BATHSHEBA (2 Samuel 11-12; 1 Kings1:11-37; 2:12-25)
Bathsheba was seen by David as she bathed on her rooftop and he, as king, seduced her and arranged for her husband Uriah to be killed in battle. Her first son died, but her second son Solomon lived. When the kingdom was in chaos she interceded to David on Solomon’s behalf so that he became king.
Members of the study group may enter into dialogue with these women’s stories by asking such questions as:
Which of these women would I like to meet?
What would I ask her?
What would she ask me?
An Advent celebration
Last year a group of us met together in a home for an Advent worship celebration of these women.

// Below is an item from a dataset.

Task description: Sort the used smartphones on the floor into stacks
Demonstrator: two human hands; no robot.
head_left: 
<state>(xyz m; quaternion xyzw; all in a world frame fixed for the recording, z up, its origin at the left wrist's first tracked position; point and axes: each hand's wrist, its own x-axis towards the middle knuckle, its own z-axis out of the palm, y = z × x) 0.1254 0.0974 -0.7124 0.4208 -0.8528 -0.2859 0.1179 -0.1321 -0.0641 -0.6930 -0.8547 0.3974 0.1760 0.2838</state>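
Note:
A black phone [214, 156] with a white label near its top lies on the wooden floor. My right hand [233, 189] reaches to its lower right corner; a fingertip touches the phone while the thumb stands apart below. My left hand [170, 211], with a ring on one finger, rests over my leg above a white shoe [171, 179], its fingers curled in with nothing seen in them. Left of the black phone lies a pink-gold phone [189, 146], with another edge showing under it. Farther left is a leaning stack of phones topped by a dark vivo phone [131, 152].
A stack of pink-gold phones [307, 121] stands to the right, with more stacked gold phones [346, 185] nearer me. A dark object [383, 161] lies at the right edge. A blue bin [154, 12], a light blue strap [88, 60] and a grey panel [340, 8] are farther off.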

We gathered in a semicircle around a large purple and gold banner of the Ruth tree.
In front of the banner was a bare, gold-frosted tree on which we hung symbols of these women for each of the Sundays of Advent: signet rings for Tamar; red cords for Rahab; bundles of wheat for Ruth; gold crowns for Bathsheba; plus roses for Mary and a star for the Messiah.
On a separate table we had six purple candles, a loaf of bread and a chalice of wine. One by one, different women told the stories of the women of the Ruth tree and lit a candle for each of them. We then prayed a prayer of affirmation together (adapted from a prayer in No Longer Strangers, page 41). We reflected on the story of Mary— how she had been open to receive the gift of the Spirit, and how she had given of herself in the Messiah’s story, and lit her candle. We shared our own experiences of receiving in the past year, and affirmed for each other what we had to offer to the world in the new advent, and lit our own (sixth) candle. We then broke bread and shared wine together, and passed the peace. The whole evening concluded with a celebratory supper.
The Ruth tree could also be used in a week-by-week celebration during Advent. Each week the story of one of the women could be told, her symbol added to the tree and her candle lit. Mary would be added during Christmas week. Thus the place of these women in the line of the Messiah would be no longer hidden or regarded as a curiosity, but open and celebrated.
To pursue the argument about why Matthew included four women in the genealogy, read Raymond Brown, The Birth of the Messiah, and for a marvellous account of Ruth’s story and a womens perspective on the Old Testament, see Phyllis Trible, God, and the Rhetoric of Sexuality. For some excellent prayers and other worship resources see No Longer Strangers, published jointly by the World Council of Churches, Y.W.C.A., Lutheran World Federation and World Student Christian Federation.